[volunteergrid2-l] Tahoe-LAFS 1.9.2

Eugen Leitl eugen at leitl.org
Thu Jul 19 13:56:49 UTC 2012


On Thu, Jul 19, 2012 at 07:11:19AM -0600, Shawn Willden wrote:
> On Thu, Jul 19, 2012 at 12:13 AM, Eugen Leitl <eugen at leitl.org> wrote:
> 
> > People with manners trim and interleave where appropriate,
> > retaining only enough info for context. Threading takes
> > care of all the rest.
> 
> 
> This used to be my position.  Gmail's approach to threading and
> automatically collapsing previous discussion changes that, though.  When
> interleaving isn't necessary, a top-posted thread actually works very well;
> not only is no scrolling required, but a series of new messages show up in
> a very readable manner in the thread display.

The moment a MUA can trim to retain content to only relevant passages
it will also pass the Turing test, and soon after, the era of 
humanity would have ended.
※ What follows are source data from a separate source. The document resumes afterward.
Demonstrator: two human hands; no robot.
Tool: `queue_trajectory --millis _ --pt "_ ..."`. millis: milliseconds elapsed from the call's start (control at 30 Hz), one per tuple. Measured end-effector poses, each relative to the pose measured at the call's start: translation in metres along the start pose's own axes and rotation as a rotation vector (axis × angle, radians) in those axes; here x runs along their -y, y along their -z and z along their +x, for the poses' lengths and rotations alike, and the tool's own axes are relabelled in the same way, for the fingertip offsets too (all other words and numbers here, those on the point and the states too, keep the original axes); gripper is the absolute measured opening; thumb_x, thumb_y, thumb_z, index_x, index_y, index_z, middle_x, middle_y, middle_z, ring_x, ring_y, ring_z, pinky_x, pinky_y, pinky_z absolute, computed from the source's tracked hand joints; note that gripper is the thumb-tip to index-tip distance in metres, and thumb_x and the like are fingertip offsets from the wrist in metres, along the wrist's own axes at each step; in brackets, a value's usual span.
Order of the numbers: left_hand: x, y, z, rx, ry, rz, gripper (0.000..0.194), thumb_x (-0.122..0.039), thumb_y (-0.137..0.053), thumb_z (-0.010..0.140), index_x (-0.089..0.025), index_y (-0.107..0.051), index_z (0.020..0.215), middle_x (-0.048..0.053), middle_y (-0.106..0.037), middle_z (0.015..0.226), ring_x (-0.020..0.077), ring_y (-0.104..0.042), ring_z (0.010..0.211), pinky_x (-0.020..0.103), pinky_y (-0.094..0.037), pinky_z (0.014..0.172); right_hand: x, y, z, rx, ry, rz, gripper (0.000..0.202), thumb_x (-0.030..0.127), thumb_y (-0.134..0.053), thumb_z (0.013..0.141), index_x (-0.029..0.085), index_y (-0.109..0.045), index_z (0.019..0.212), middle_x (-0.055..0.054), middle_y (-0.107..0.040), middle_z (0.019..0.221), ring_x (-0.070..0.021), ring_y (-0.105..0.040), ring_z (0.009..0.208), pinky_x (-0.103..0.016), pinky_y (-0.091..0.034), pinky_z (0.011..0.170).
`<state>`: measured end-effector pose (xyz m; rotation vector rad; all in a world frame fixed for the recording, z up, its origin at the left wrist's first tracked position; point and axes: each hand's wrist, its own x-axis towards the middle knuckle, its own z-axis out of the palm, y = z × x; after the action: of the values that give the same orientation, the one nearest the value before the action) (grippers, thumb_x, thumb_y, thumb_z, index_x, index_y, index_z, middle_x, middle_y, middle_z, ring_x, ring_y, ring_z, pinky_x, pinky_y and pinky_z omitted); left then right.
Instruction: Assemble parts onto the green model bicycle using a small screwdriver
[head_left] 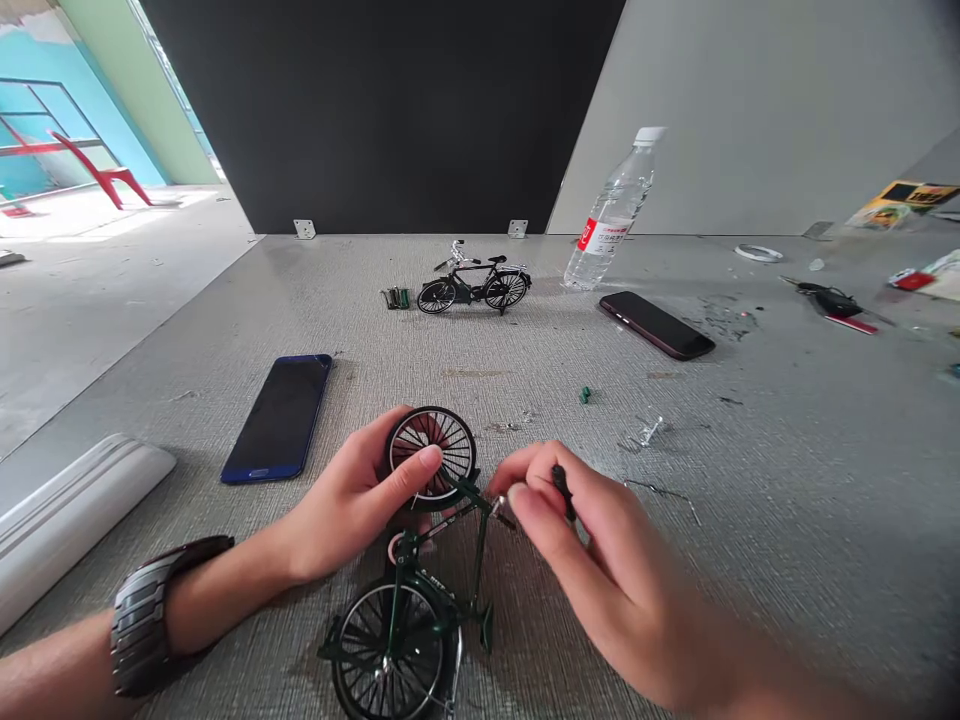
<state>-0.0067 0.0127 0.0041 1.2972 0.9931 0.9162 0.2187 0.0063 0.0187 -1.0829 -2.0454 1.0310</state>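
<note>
Model bicycle (405, 548) — left hand (341, 512) on wheel (459, 440), right hand (600, 560) at handlebar (499, 508)

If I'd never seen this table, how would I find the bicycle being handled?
On the grey table, look to the near side, where the left hand grips one wheel of a small green bicycle. Its dark green frame and that grip set it apart from the black bicycle standing upright farther back.
</note>
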Motion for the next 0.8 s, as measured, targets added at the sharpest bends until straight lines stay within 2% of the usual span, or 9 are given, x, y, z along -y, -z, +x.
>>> queue_trajectory --millis 100,200,300,400,467,633,800 --pt "0.0005 0.0004 0.0007 0.012 -0.016 0.017 0.029 -0.045 -0.06 0.098 -0.017 -0.054 0.101 -0.002 -0.058 0.078 0.0097 -0.056 0.063 0.017 -0.054 0.054 -0.0017 0.0028 0.0004 -0.073 0.03 0.051 0.026 0.035 -0.029 0.109 0.026 -0.046 0.092 -0.001 -0.057 0.088 -0.0163 -0.053 0.082 -0.031 -0.042 0.072" --pt "0.0021 0.002 0.0016 0.019 -0.041 0.043 0.026 -0.041 -0.064 0.096 -0.017 -0.055 0.102 -0.002 -0.059 0.079 0.0099 -0.056 0.064 0.018 -0.053 0.056 -0.0052 0.0033 0.0033 -0.171 0.08 0.033 0.025 0.033 -0.035 0.109 0.026 -0.053 0.093 0.001 -0.056 0.091 -0.0142 -0.052 0.082 -0.029 -0.042 0.076" --pt "0.0034 0.0035 0.0018 0.058 -0.024 0.02 0.031 -0.031 -0.078 0.085 -0.017 -0.055 0.103 -0.004 -0.058 0.079 0.009 -0.055 0.064 0.017 -0.048 0.055 -0.008 0.0031 0.0064 -0.235 0.093 0.005 0.018 0.031 -0.047 0.106 0.032 -0.064 0.102 0.002 -0.059 0.095 -0.0114 -0.054 0.077 -0.025 -0.043 0.069" --pt "0.0037 0.0037 0.0011 0.121 -0.006 0.008 0.032 -0.025 -0.08 0.083 -0.017 -0.057 0.104 -0.004 -0.06 0.079 0.0084 -0.056 0.064 0.017 -0.047 0.057 -0.0084 0.0033 0.0077 -0.275 0.064 0.07 0.016 0.033 -0.055 0.103 0.037 -0.069 0.108 0.003 -0.06 0.089 -0.0093 -0.056 0.068 -0.021 -0.045 0.058" --pt "0.004 0.0034 0.0008 0.15 -0.014 0.01 0.028 -0.025 -0.079 0.085 -0.018 -0.059 0.104 -0.003 -0.062 0.083 0.009 -0.058 0.066 0.019 -0.05 0.06 -0.0078 0.0033 0.0073 -0.289 0.053 0.144 0.014 0.035 -0.058 0.101 0.038 -0.07 0.108 0.004 -0.062 0.085 -0.0081 -0.059 0.067 -0.017 -0.047 0.057" --pt "0.0053 0.0027 0.0025 0.137 -0.061 0.034 0.024 -0.021 -0.079 0.084 -0.019 -0.063 0.102 -0.002 -0.066 0.089 0.0095 -0.061 0.071 0.02 -0.052 0.066 -0.0068 0.0022 0.0034 -0.269 0.083 0.269 0.011 0.032 -0.062 0.099 0.035 -0.071 0.103 0.006 -0.068 0.085 -0.0046 -0.066 0.071 -0.01 -0.054 0.067" --pt "0.005 0.0023 0.0021 0.143 -0.071 0.053 0.022 -0.019 -0.078 0.086 -0.02 -0.064 0.102 -0.003 -0.068 0.089 0.0084 -0.061 0.072 0.018 -0.051 0.067 -0.0058 0.0013 0.0001 -0.255 0.134 0.337 0.01 0.03 -0.06 0.1 0.031 -0.07 0.102 0.005 -0.067 0.087 -0.0048 -0.068 0.074 -0.01 -0.056 0.073"
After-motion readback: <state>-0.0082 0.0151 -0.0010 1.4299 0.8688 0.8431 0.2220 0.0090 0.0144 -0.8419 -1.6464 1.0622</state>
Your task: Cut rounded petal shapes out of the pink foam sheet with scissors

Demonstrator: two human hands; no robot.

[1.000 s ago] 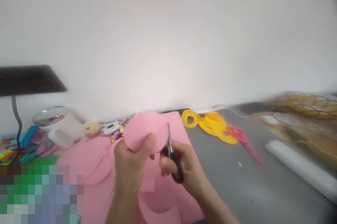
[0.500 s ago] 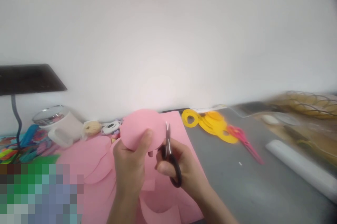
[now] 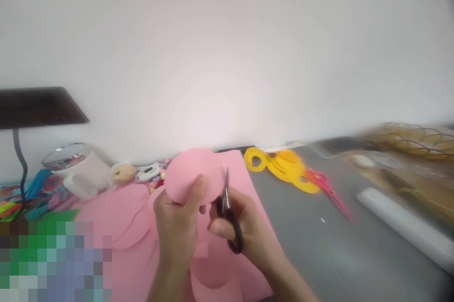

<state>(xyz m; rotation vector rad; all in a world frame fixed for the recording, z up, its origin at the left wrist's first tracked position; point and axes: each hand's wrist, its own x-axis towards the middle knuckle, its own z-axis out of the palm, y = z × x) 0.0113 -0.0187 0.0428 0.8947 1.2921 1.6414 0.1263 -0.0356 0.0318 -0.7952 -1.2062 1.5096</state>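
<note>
My left hand (image 3: 179, 217) pinches a round pink paper disc (image 3: 187, 169), thumb on the near face and the other fingers behind it. My right hand (image 3: 241, 221) grips a pair of black-handled scissors (image 3: 227, 200), with the blades pointing up at the disc's right edge. The blade tips look nearly together. Beneath both hands lies a larger pink sheet (image 3: 257, 245) with a curved cut-out piece near the front. More pink paper pieces (image 3: 117, 212) overlap to the left of my left wrist.
Yellow paper rings and discs (image 3: 287, 169) lie right of the pink sheet, touching pink scissors (image 3: 329, 193). A white roll (image 3: 404, 221) is farther right. At left stand a white mug (image 3: 90, 174) and a dark panel on a stem (image 3: 39, 108). A white wall rises behind.
The scissor blades have come closer together at the disc's right edge. The disc has shifted slightly to the right with my left hand.
</note>
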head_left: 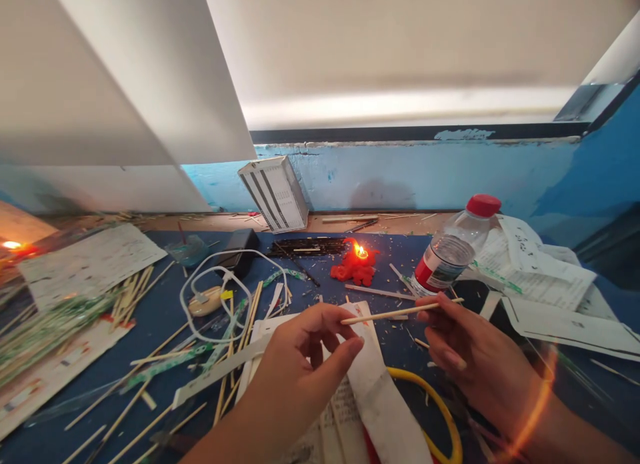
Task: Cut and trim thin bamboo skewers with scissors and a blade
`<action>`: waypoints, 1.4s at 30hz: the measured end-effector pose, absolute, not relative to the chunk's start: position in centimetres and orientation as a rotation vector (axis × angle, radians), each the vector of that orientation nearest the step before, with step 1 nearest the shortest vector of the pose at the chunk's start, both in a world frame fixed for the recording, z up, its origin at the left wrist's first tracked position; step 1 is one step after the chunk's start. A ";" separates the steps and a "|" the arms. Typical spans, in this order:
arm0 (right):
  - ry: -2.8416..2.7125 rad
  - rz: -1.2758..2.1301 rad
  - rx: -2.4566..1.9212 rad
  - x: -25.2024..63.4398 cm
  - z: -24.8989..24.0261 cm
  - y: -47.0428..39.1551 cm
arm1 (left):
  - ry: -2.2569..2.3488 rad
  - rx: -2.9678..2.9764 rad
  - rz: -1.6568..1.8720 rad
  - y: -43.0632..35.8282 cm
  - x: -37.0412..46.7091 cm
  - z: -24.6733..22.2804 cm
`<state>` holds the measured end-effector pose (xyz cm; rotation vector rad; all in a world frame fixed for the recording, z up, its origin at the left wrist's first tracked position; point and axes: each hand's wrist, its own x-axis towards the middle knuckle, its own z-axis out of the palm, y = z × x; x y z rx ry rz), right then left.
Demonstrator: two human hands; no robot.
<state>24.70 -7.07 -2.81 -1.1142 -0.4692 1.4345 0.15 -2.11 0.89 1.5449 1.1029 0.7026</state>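
Note:
My right hand pinches a thin wooden stick near its right end. The stick lies almost level above some papers. At its left end, my left hand has its curled index finger against or just behind the tip, with the thumb apart below. Whether that finger presses on the stick is hard to tell. Beyond both hands, a red candle burns in a spread of melted-looking red wax. A water bottle with a red cap stands close behind my right hand.
Loose sticks and a white cable lie at the left. Dark sticks rest behind the candle, near a tilted white box. Crumpled papers are at right; a yellow ring curves beneath my right hand. Another flame glows far left.

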 end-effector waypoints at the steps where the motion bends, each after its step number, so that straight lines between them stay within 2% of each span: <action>1: -0.464 1.448 -1.105 24.7 -2.9 -7.1 | 1.092 1.534 0.719 -2.2 0.1 0.9; 17: -0.352 1.468 -1.115 24.2 -2.0 -6.7 | 0.829 1.323 0.862 -2.4 0.1 0.8; 42: -0.381 1.423 -1.091 24.8 -2.4 -6.7 | 0.916 1.127 0.811 -1.2 -0.4 0.9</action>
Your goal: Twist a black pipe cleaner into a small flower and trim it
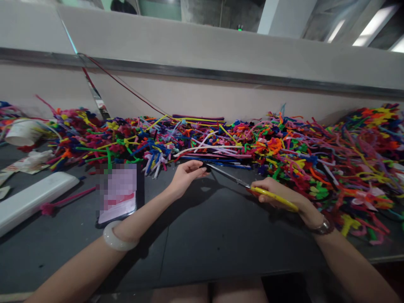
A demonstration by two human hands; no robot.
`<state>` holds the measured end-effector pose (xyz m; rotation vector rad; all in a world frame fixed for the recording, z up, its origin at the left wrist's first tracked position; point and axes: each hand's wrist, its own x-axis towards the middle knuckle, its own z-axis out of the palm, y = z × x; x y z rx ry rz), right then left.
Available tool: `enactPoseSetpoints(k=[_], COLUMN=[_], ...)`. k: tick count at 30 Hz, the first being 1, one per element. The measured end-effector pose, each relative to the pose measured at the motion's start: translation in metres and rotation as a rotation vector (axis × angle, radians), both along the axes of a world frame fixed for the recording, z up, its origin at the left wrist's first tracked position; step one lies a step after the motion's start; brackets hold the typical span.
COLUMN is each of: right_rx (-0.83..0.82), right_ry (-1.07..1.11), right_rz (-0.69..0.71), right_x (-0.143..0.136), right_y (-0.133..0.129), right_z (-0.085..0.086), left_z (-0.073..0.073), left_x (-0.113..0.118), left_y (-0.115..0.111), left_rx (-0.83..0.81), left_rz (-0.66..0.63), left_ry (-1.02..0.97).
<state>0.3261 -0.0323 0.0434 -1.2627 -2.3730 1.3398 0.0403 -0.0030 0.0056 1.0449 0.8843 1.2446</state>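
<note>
And here we see the left hand [188, 174] reaching in low over the dark tabletop [195, 240], forearm slanting up from the lower left, wrist nearly straight, thumb and fingertips pinched on a small black piece [205, 167]. What that piece is, I can't tell; it's too small and dark. Across from it, the right hand [270, 190] comes in from the lower right, forearm angled inward, fingers wrapped around the handles of a yellow-handled tool [280, 200]. Its long metal end slopes up and leftward, the tip right at the black piece, by the left fingertips. Whether the tip touches it, I can't make out. Both hands are just in front of a heap of colourful fuzzy stems [221, 141] that runs along the wall. Beside the left forearm lies a phone [126, 202], and farther left, a long white case [38, 202]. A white bangle [118, 237] circles the left wrist.
</note>
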Motion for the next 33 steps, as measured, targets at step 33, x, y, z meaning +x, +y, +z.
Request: enactPoseSetpoints(k=[33], right_rx=[1.444], right_ry=[-0.226], right_rz=[-0.313], right_x=[0.013], right_y=[0.024], right_z=[-0.032], left_z=[0.003], left_x=[-0.008], left_y=[0.001], left_rx=[-0.230], left_rz=[-0.233], left_ry=[-0.184])
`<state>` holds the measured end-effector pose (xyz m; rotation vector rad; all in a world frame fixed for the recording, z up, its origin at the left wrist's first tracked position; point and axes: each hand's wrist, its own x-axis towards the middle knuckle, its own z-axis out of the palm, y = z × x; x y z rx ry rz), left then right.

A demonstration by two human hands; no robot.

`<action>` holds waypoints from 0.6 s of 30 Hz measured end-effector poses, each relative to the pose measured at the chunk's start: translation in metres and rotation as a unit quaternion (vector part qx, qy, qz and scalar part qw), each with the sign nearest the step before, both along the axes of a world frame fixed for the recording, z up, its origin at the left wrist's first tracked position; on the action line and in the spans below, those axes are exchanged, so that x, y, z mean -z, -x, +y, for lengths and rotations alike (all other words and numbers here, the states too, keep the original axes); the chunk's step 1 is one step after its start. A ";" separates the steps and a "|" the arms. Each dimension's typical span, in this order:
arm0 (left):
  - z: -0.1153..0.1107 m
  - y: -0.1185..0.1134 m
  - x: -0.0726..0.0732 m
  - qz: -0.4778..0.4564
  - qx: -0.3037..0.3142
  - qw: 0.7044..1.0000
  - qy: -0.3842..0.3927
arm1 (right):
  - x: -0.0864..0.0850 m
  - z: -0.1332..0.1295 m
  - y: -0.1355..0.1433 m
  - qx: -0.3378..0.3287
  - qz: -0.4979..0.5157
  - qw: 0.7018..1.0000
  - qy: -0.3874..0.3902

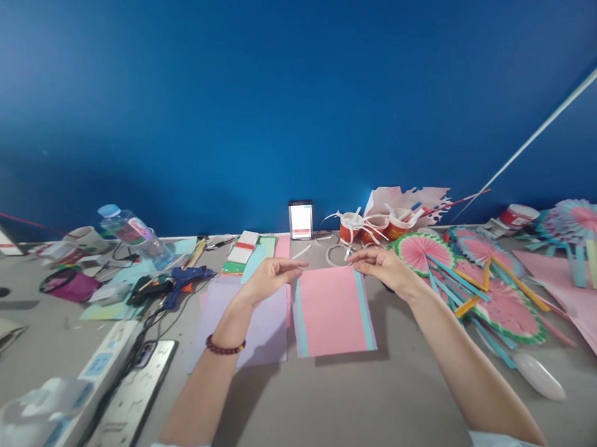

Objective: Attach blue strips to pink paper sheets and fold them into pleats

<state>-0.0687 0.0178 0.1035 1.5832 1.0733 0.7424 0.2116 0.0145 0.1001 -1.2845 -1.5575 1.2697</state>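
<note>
A pink sheet of paper (332, 312) with a light blue strip along each side is held up by its far corners. My left hand (276, 277) pinches the far left corner between thumb and fingers. At the far right corner, my right hand (378, 265) grips the paper the same way. A shadow falls below the sheet's near edge, so it seems slightly raised off the table. To its left lie lilac sheets (218, 321), partly covered by my left forearm.
Left are a power strip (94, 377), a phone (132, 399), a blue glue gun (186, 279) and a plastic bottle (136, 232). Watermelon-patterned paper fans (507, 299) and a white computer mouse (539, 375) lie right. Red cups (351, 229) and a propped phone (301, 221) stand at the back.
</note>
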 end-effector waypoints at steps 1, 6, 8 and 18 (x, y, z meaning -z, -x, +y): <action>0.000 0.001 0.001 -0.005 0.014 1.000 0.001 | 0.000 0.000 -0.001 -0.003 -0.001 1.000 0.004; 0.002 0.001 0.002 -0.005 0.021 1.000 0.019 | -0.002 0.000 -0.001 -0.002 -0.012 1.000 0.005; 0.003 0.001 0.002 -0.013 0.007 1.000 0.022 | -0.002 0.000 -0.001 0.003 -0.007 1.000 0.010; 0.004 -0.010 0.009 0.113 -0.099 0.958 -0.244 | 0.000 -0.005 0.015 0.064 0.020 0.997 -0.046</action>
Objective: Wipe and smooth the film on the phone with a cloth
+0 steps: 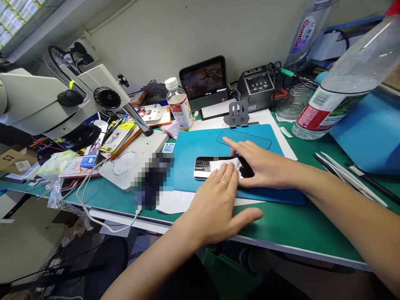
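Observation:
A phone (202, 168) with a dark, glossy face lies across the blue mat (190, 146). My left hand (215, 204) presses a crumpled white wipe (215, 165) onto the phone, its fingers together and its thumb stretched out to the right. Around the phone's right end is my right hand (259, 164), with the thumb at the near edge and the fingers at the far side; its index finger points out over the mat. The wipe partly covers the phone's middle.
A microscope (103, 89) stands left, near a blurred dark object (154, 179) and a white cable. Behind the mat are a small bottle (179, 104), a screen (204, 79) and a grey metal stand (238, 113). Right are a large bottle (337, 98) and tweezers (353, 177).

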Motion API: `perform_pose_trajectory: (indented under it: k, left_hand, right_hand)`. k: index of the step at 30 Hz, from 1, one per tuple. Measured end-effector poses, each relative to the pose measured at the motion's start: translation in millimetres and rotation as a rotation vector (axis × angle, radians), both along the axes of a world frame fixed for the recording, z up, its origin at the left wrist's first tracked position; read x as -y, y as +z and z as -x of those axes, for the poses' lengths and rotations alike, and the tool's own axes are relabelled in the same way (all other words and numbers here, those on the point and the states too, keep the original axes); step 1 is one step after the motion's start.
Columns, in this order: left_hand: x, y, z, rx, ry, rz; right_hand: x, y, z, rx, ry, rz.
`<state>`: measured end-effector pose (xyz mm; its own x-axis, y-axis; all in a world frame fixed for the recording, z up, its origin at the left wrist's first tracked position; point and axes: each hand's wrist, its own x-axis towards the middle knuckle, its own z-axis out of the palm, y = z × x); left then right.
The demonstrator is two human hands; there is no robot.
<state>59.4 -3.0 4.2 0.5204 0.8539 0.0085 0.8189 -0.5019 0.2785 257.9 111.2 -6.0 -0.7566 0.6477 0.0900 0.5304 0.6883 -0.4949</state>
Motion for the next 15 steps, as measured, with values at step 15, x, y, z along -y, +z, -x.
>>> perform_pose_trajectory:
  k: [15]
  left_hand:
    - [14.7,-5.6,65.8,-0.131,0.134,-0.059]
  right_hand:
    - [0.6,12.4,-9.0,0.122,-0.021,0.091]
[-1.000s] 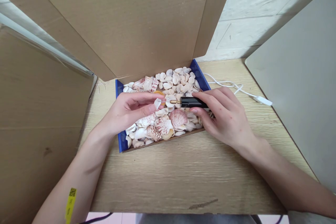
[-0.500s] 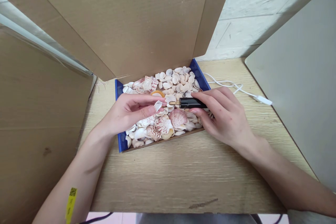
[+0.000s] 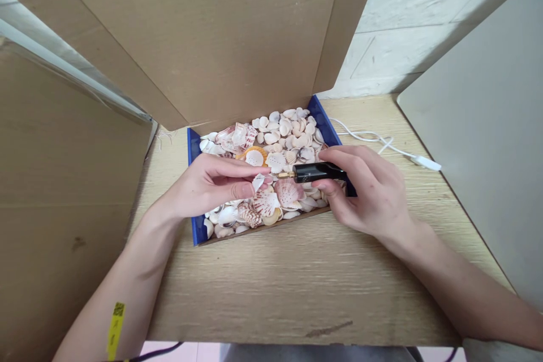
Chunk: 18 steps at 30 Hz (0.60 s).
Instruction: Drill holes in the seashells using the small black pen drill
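Note:
Between the thumb and fingers of my left hand (image 3: 216, 184) is a small white shell piece (image 3: 258, 182), partly hidden by the fingertips. My right hand (image 3: 367, 189) grips a black mini hand drill (image 3: 318, 172) with a brass chuck (image 3: 286, 175). The drill lies nearly level and its thin bit points left at the shell piece; whether the tip touches it I cannot tell. Both hands are above a blue-sided box (image 3: 197, 229) full of shells. Among these are a pink scallop shell (image 3: 289, 193), a red-streaked one (image 3: 265, 202) and a white shell with several small holes (image 3: 255, 157).
A tall cardboard sheet (image 3: 203, 39) stands behind the box, with another cardboard panel (image 3: 63, 181) at left. A pale board (image 3: 487, 124) leans at right. On the wooden table (image 3: 271, 288), a white cable (image 3: 365, 134) with an inline switch (image 3: 426, 163) lies behind my right hand.
My right hand and the drill have shifted slightly right and down. The shell piece in my left hand has lowered a little, and the holed shell below shows more fully.

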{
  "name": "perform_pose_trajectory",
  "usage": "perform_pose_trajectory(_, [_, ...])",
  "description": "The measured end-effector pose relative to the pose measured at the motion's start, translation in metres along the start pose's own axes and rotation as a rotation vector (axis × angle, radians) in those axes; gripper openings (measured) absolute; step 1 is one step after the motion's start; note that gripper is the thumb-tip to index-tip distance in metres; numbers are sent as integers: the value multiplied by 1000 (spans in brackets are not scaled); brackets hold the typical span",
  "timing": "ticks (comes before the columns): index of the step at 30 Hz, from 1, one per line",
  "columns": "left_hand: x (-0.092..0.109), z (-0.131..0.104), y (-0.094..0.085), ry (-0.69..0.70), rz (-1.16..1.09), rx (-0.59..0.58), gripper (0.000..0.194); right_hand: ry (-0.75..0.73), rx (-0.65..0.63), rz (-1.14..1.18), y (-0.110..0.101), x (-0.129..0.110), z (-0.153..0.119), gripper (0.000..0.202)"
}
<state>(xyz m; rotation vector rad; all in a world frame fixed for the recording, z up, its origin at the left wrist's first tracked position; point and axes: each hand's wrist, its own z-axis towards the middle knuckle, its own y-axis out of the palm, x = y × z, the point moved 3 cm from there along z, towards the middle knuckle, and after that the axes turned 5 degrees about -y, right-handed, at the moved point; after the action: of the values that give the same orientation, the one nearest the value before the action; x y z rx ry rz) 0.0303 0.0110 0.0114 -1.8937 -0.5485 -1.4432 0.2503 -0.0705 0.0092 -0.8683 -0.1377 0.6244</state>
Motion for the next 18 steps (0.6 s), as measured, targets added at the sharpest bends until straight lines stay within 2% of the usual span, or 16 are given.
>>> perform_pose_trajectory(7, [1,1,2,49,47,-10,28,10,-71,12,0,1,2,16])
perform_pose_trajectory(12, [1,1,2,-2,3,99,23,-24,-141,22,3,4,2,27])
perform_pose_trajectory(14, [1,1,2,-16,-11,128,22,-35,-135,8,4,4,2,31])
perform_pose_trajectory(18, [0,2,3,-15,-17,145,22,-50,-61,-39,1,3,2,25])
So far, I'm not worried. 
 
> As a result, my normal approach is to trim and interleave when I need to
> respond to specific pieces of a comment, or when the person I'm responding
> to has done so.  Otherwise, I top post and rely on MUAs to hide the cruft
> and make the thread readable.  I suppose that's unpleasant for people who
> use a MUA that isn't as good as Gmail.  They should get a better one :-)

It's trivial to hide the entire quoted text, and to post at the top
for any useful MUA.

It's entirely nontrivial to snip irrelevant passages, and to 
add interleaved comments to particular paragraphs. Of course the Net
culture is entirely too far gone so that the people even realize
they're behaving suboptimally. It used to be that you could tell
mouthbreathers from their posting style. No longer. September not 
only never ended, it got worse.
 
> One other bit of e-mail etiquette that has changed over the last few years,
> IMO, is HTML-formatted mail.  At one point there were enough people with

I let HTML-only be automatically rendered to plaintext. Of course
people don't bother with correct quoting either, so it's all for
naught.

> HTML-unaware agents that I thought it impolite to use HTML mail.  Now, I
> think it's fine to send multi-part MIME mail that includes both HTML and
> plain text versions.  Even MUAs that don't support HTML mail now all
> understand multi-part and can display the plain text version.